She doesn’t know what’s sadder: that her life is so painfully lonely, or that she knows it could be better and is unwilling to change. There’s a mountain on the other side. It isn’t insurmountable—it’s just not worth it. Would be at least a year till the dust settled. Maybe longer. Not worth the price. The effort. The time. The destruction. Not for her, when she made all the choices to be here and everyone else would pay for her to get out.
She has grown to hate marriage more than anything else in this world. She’s been married fifteen years to two men, so at this point she knows a little something about marriage—at least about hers. It is the closest thing she knows to a vampire draining the blood from your body until you die, then letting you come to. What’s worse is that you welcome it. You still worry if he’s happy, if he has enough, if dinner is right. Whatever you want, dear. Even as it drains you of your life force, exploiting every drop of love and compassion you carry, you only think of ways to give more.
Everything marriage claims to provide, it failed to provide for her. She was lonelier in marriage. She had less help and less support. Less touch, less compassion, less love. Even boyfriends—much as she loathed them—were willing to hold her, pat her head, hug her, kiss her… even if it was just in hopes of nutting. It was a means to an end for them, but the end was a worthwhile price for her to get the means.
Making out for an hour could do more for her than 6 months of therapy and 50 mg of whatever the doctor would prescribe.
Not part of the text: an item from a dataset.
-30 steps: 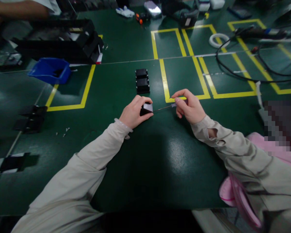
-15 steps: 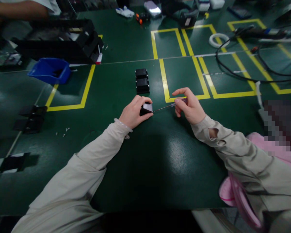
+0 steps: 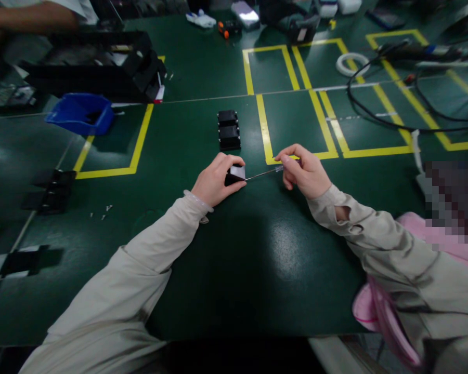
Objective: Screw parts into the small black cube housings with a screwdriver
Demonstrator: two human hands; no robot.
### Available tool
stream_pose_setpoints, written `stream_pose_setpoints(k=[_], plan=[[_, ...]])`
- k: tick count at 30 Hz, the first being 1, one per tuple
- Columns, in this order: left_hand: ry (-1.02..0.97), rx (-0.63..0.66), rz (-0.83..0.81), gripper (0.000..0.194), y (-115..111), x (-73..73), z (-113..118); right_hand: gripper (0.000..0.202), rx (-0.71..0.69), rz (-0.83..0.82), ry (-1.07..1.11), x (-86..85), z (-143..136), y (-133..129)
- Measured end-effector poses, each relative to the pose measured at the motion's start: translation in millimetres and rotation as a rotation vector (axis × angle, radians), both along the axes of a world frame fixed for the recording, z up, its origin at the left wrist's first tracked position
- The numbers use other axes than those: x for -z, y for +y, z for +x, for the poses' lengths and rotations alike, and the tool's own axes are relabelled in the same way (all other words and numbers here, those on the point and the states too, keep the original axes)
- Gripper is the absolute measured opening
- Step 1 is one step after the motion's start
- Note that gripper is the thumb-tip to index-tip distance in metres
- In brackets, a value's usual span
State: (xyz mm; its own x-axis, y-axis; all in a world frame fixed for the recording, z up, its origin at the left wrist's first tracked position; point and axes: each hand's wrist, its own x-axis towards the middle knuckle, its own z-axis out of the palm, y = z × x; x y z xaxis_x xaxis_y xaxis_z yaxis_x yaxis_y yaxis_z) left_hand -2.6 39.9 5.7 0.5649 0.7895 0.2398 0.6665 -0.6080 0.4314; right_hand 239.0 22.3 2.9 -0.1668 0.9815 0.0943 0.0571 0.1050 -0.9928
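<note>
My left hand [image 3: 217,181] is closed around a small black block-shaped part [image 3: 234,177] with a pale top face, pressing it to the green table. In my right hand [image 3: 304,171] is a screwdriver [image 3: 262,174], gripped by its handle between thumb and fingers. Its thin shaft points left, and the tip meets the right side of the black part near my left thumb. Just beyond my left hand stand two similar black parts [image 3: 229,130], side by side, with small shiny screws at their edges.
Several loose screws [image 3: 106,210] and more black parts [image 3: 54,192] lie on the left. A blue bin [image 3: 83,114] stands by a long black housing [image 3: 93,67]. Black cable [image 3: 359,106] and a tape roll [image 3: 352,64] lie at right. A person's arm [image 3: 31,21] reaches in top left.
The fingers of my right hand have curled slightly around the screwdriver handle, the index finger dropping a little. My left hand and the black part stay in place.
</note>
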Motion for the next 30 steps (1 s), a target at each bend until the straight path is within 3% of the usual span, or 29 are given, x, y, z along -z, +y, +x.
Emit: stream_pose_setpoints(k=[30], plan=[[-0.02, 0.014, 0.01, 0.037, 0.4, 1.4, -0.3, 0.019, -0.02, 0.009, 0.06, 1.1, -0.3, 1.3]])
But it was a moot point when it wouldn't happen. Couldn't happen even if she begged.
Something about being legally and financially bound to her makes her repulsive. Why did they even propose to begin with? She fucking hates them for ever asking. She hates herself more for saying yes, for believing they would make good on the bullshit promises that babbled out of their lying mouths. That she had ever hoped she would somehow make this work.
It feels like divorce should be the answer, but then it feels like admitting she wasted a decade in this marriage. And she put in those ten years because she knew he was old and would die. He is still old. He will still die. And, selfishly, she wants to be legally bound to him when it happens, because she doesn’t want to struggle financially ever again. Not like before him. Surely she could pack her stupid need and want for passion and romance into a steel, soundproof box for a few more years—if only to be financially stable enough not to worry about money.
It’s Maslow’s hierarchy of needs twisted through a funhouse mirror. You have to fulfill the base needs first: the security of food, water, shelter, warmth—not just yesterday and today, but for a lifetime. Never holding your breath with worry as you swipe a debit card. Buying the five-dollar bread you like. Never waiting for payday. Never living in constant struggle. Not like her mother.
Yes, even Maslow says to take care of physiological needs before stupid fucking love-and-belonging needs. She tells herself she’s making the right choice.
It just hurts like a motherfucker right now.
Perhaps she just needs to take a warm bath.
Take a pill—something to smooth the edges, to correct what life itself won’t.
Drink a tea.
Read her horoscope.
It’s just the planets aligning weirdly, amplifying the depression today. Next week will be better. It’s written in the stars.
It's just one bad day.
It’s okay to wake up angry and hate what you loved just yesterday. Write about it and then move on.